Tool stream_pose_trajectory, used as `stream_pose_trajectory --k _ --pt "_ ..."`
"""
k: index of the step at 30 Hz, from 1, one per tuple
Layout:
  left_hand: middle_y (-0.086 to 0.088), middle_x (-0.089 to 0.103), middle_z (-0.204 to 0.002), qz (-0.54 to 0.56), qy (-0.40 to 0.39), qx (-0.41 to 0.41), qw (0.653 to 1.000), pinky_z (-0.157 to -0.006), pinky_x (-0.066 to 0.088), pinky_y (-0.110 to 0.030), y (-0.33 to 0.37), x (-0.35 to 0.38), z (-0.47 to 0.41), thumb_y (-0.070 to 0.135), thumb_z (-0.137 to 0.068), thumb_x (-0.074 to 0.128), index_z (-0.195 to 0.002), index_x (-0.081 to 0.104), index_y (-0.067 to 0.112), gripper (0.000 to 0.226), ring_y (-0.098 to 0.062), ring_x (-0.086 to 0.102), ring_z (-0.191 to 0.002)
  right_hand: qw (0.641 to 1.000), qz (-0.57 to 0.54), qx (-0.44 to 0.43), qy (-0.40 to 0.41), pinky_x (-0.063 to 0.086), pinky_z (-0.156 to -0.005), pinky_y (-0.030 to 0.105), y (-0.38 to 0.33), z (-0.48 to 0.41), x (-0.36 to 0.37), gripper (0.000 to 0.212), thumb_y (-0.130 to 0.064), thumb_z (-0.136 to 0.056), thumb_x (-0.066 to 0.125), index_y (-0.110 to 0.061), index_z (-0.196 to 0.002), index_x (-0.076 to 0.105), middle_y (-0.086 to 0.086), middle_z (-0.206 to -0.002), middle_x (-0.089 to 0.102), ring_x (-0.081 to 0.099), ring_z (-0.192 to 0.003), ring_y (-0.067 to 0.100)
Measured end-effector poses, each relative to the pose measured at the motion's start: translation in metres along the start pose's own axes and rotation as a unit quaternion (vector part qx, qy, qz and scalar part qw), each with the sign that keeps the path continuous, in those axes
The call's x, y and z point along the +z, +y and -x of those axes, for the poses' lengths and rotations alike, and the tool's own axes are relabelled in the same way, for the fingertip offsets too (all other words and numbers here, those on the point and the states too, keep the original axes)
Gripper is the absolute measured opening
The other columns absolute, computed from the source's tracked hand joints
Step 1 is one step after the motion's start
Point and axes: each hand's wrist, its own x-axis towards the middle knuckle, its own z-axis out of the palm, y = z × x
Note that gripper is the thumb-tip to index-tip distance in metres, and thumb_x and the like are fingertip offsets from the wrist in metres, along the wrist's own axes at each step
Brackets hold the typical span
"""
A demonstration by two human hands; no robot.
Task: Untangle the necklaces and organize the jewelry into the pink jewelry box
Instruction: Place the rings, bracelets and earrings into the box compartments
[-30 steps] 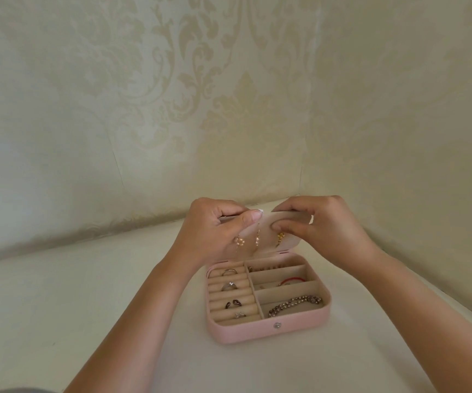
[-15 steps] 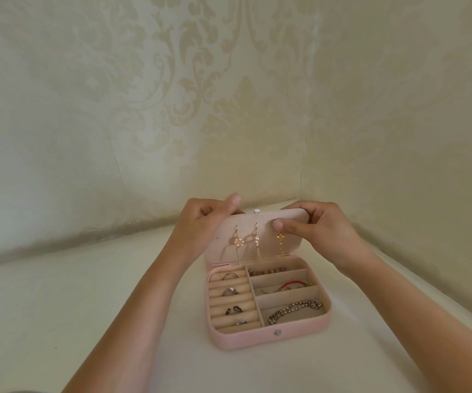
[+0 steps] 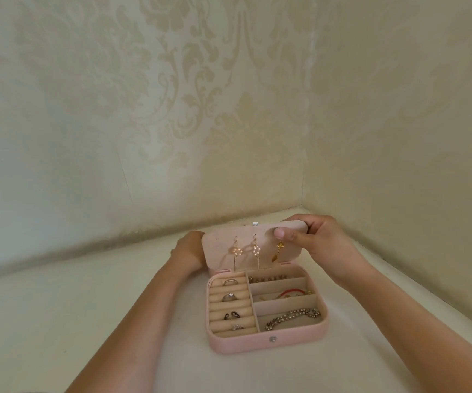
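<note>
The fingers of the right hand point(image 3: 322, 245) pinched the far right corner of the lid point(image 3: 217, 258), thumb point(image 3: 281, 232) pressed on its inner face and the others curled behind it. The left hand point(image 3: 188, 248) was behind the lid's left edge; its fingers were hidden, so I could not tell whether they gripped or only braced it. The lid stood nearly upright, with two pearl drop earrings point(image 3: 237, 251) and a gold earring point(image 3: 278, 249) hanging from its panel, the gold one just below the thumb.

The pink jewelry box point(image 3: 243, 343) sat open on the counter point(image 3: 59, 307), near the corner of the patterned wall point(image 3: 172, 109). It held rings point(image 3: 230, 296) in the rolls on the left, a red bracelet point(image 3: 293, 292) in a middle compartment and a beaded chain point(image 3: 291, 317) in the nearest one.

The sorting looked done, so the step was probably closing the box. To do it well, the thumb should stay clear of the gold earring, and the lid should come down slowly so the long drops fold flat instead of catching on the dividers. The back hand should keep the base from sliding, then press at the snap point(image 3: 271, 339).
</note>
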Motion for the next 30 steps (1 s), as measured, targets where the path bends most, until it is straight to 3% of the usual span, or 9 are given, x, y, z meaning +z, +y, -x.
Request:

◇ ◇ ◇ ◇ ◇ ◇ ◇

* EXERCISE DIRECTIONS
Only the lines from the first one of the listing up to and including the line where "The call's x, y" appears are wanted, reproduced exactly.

* EXERCISE OUTPUT
Tool stream_pose_trajectory, used as `stream_pose_trajectory --k _ --pt "_ ..."`
"""
k: index of the step at 30 Hz, from 1, one per tuple
Layout:
  left_hand: middle_y (-0.086 to 0.088), middle_x (-0.089 to 0.103), middle_z (-0.204 to 0.002), qz (-0.54 to 0.56), qy (-0.40 to 0.39), qx (-0.41 to 0.41), qw (0.653 to 1.000), pinky_z (-0.157 to -0.006), pinky_x (-0.066 to 0.088), pinky_y (-0.110 to 0.030), y (-0.33 to 0.37), x (-0.35 to 0.38), z (-0.47 to 0.41), thumb_y (-0.070 to 0.135), thumb_z (-0.137 to 0.068), thumb_x (-0.074 to 0.128), index_z (-0.195 to 0.002), index_x (-0.081 to 0.104), index_y (-0.067 to 0.112), gripper (0.000 to 0.226), ring_y (-0.098 to 0.062), ring_x (-0.086 to 0.102), ring_z (-0.191 to 0.002)
  right_hand: qw (0.641 to 1.000), qz (-0.57 to 0.54), qx (-0.44 to 0.43), qy (-0.40 to 0.41), pinky_x (-0.063 to 0.086), pinky_z (-0.156 to -0.005), pinky_y (-0.030 to 0.105), y (-0.38 to 0.33), z (-0.48 to 0.41), x (-0.36 to 0.37), gripper (0.000 to 0.212), thumb_y (-0.130 to 0.064), thumb_z (-0.136 to 0.056), thumb_x (-0.066 to 0.125), index_y (-0.110 to 0.061), index_z (-0.196 to 0.002), index_x (-0.076 to 0.105), middle_y (-0.086 to 0.086), middle_z (-0.206 to -0.002), middle_x (-0.089 to 0.102), ring_x (-0.081 to 0.099), ring_z (-0.192 to 0.003), ring_y (-0.067 to 0.100)
Measured end-effector poses, each relative to the pose measured at the motion's start: translation in metres along the start pose's own axes and rotation as a unit quaternion (vector part qx, qy, qz and scalar part qw), each with the sign that keeps the path continuous, in those axes
The call's x, y and z point along the +z, +y and -x of those axes, for the poses' lengths and rotations alike, and the tool's own axes are relabelled in the same way, for the fingertip offsets too (all other words and numbers here, those on the point and the states too, keep the original axes)

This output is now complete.